Friday, August 24, 2007

Th other night I had a feeling I wouldn't fall asleep, and Dan had started snoring, so I got up and took an Ambien. As soon as I started nodding off, Felix woke up crying. He wouldn't be comforted by Dan, so I went in, and he still wouldn't calm down. So we took him into our bed. He didn't squirm around as much as he has in the past, but we have a queen and he's getting to be a big boy, so I only half slept while squeezing my body toward my side of the bed.

He's been our sweet sensitive boy lately. I've been honest with him: he has asked me, "You sad, Mommy?" And I tell him yes, I'm sad a lot, but being with you makes me happy, and it's okay to be sad. I showed him Elise's photo again last Sunday, and he asked "Is baby sleeping?" And I said no, she is dead, that means we can't have her here with us. He just responded with an "Oh..." in a tiny voice, while staring at her picture. The books say not to tell little ones that someone who's died is "sleeping" because that gives the wrong idea and they also might be afraid of falling asleep themselves. I suppose "dead" is a pretty big word for a not-quite-3 year old, but I have confidence that my honesty with him will be a good thing. He is already a wonderful mixture of self-assuredness and emotional sensitivity, and I want him to be able to be open with his loved ones and able to protect himself too.

I'm parenting in the classic Not Gonna Put My Kid Through the Shit I Went Through method: I grew up thinking I was supposed to Be Nice and not talk about yourself or your pain. Now I'm struggling to seek the support I need from the right people, avoid the ones who can't respond--no matter who they are or how close they seemed before Elise died--and take care of myself without worrying what others need from me when I don't have the energy left.

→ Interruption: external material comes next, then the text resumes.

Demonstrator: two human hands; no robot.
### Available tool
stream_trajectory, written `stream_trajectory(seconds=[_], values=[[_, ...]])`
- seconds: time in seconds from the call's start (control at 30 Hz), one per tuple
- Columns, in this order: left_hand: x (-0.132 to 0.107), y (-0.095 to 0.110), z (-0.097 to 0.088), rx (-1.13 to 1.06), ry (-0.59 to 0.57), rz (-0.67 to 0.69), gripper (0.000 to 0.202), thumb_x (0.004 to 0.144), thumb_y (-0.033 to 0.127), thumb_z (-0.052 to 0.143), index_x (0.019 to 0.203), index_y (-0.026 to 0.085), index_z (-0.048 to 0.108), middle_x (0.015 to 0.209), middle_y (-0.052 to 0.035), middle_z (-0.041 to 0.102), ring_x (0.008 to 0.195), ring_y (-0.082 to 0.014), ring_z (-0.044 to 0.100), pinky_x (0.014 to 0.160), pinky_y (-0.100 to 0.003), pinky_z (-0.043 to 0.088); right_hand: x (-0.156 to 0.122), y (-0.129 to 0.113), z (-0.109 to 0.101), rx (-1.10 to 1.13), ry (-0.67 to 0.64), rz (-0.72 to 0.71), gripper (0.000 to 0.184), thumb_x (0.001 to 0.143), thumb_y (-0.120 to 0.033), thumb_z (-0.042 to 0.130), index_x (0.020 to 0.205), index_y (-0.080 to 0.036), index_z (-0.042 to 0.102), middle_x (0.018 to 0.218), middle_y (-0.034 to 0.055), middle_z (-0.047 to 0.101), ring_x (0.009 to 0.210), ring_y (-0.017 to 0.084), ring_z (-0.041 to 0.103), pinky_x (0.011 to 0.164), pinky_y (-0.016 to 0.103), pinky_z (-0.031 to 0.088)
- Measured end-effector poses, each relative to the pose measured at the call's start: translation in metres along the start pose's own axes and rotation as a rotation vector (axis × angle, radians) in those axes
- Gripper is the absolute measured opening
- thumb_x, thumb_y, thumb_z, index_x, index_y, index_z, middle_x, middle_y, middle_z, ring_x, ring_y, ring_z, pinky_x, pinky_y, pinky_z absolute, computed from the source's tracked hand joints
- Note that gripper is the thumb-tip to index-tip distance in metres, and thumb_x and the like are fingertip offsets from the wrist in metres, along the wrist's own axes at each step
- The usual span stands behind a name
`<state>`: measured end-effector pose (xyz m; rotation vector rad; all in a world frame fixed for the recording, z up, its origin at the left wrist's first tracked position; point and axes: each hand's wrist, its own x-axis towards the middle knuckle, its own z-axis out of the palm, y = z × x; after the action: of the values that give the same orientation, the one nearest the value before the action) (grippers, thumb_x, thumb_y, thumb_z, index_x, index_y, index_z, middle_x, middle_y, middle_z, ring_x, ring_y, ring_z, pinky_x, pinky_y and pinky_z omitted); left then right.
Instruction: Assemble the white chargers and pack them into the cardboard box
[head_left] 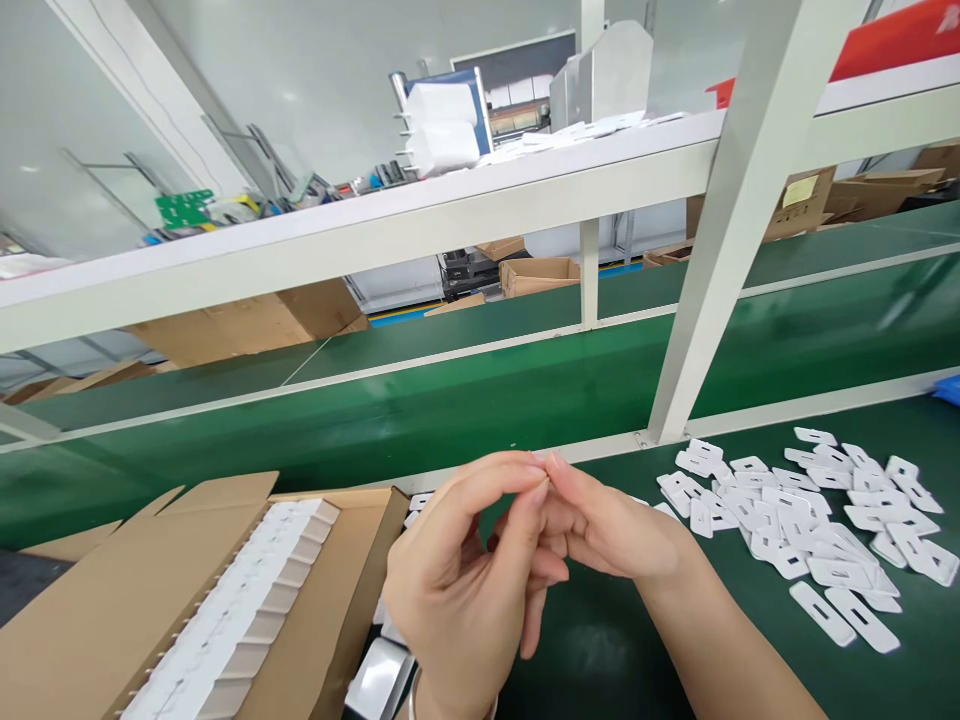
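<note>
Both hands are held fingertip to fingertip above the green table.
The thumb and forefinger of the left hand are curled into a ring, their tips almost closed where the tips of the right hand are met; whether anything small is pinched there cannot be told. White slotted plates are spread loosely on the table beyond the right forearm, well apart from the fingers. By the left wrist, a shiny metal piece is seen beside an open cardboard box, in which a white ridged strip is laid. For such fine fingertip work, a light pinch, steadied wrists and a clear view of the tips would probably serve best.
</note>
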<state>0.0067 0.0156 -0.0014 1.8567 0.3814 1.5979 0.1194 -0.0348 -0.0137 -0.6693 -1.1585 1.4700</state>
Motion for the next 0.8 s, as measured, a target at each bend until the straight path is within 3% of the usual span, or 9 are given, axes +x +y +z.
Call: stream_trajectory(seconds=[0.2, 0.4, 0.53, 0.67, 0.8], values=[[-0.001, -0.012, -0.006, 0.023, -0.082, 0.070, 0.017, 0.096, 0.008, 0.071, 0.100, 0.024, 0.077, 0.100, -0.0005, 0.080, 0.082, -0.0169, 0.079, 0.071, -0.028, 0.069, -0.002, -0.005, 0.001, -0.115, 0.119, -0.087, 0.076, 0.096, -0.089, 0.031, 0.070, -0.019, 0.049, 0.068, -0.0037, 0.039, 0.064, 0.012, 0.046, 0.068, 0.034, 0.063], [0.002, -0.015, -0.010, 0.036, -0.146, 0.115, 0.018, 0.096, 0.006, 0.068, 0.100, 0.023, 0.075, 0.100, -0.0013, 0.079, 0.080, -0.0166, 0.079, 0.070, -0.028, 0.068, -0.005, -0.011, 0.006, -0.194, 0.211, -0.076, 0.074, 0.096, -0.088, 0.031, 0.074, -0.020, 0.049, 0.072, -0.0038, 0.036, 0.066, 0.012, 0.046, 0.068, 0.032, 0.062], [0.004, -0.014, -0.011, 0.025, -0.163, 0.109, 0.021, 0.096, 0.003, 0.066, 0.101, 0.023, 0.074, 0.101, -0.0013, 0.078, 0.082, -0.0167, 0.079, 0.071, -0.028, 0.068, -0.004, -0.011, 0.008, -0.159, 0.173, -0.066, 0.075, 0.097, -0.088, 0.029, 0.074, -0.019, 0.049, 0.070, -0.0044, 0.037, 0.064, 0.010, 0.046, 0.065, 0.029, 0.062], [0.005, -0.013, -0.010, -0.001, -0.157, 0.143, 0.022, 0.094, 0.001, 0.067, 0.099, 0.022, 0.074, 0.100, -0.0012, 0.078, 0.087, -0.0167, 0.078, 0.072, -0.027, 0.066, -0.001, -0.005, 0.003, -0.040, 0.049, -0.077, 0.081, 0.096, -0.089, 0.024, 0.074, -0.017, 0.054, 0.066, -0.0044, 0.040, 0.059, 0.010, 0.050, 0.058, 0.027, 0.060], [0.001, -0.013, -0.008, -0.052, -0.153, 0.118, 0.025, 0.093, 0.000, 0.067, 0.101, 0.022, 0.074, 0.104, -0.0011, 0.079, 0.087, -0.0161, 0.077, 0.075, -0.028, 0.068, -0.002, -0.002, 0.001, 0.014, 0.017, -0.059, 0.084, 0.097, -0.089, 0.020, 0.075, -0.017, 0.056, 0.065, -0.0047, 0.040, 0.058, 0.011, 0.054, 0.068, 0.035, 0.065]])
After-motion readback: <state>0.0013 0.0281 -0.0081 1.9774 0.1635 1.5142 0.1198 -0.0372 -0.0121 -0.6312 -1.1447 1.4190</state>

Last night Felix woke up crying twice. He has a very stuffy nose, and I have the flu. I had a massage from Heidi a few days ago and she happened to call this morning. When I told her I was sick, she said the massage is likely helping my body move through all the pain and turmoil, and this sickness is part of that flushing out. I hope she's right, but at any rate those words encourage me, as I lay in bed with my stomach roiling, to believe that we are not suffering for nothing.

1 comment:

Anonymous said...

"There is a crack in everything.
That's how the light gets in."

You are NOT suffering for nothing. The light WILL come.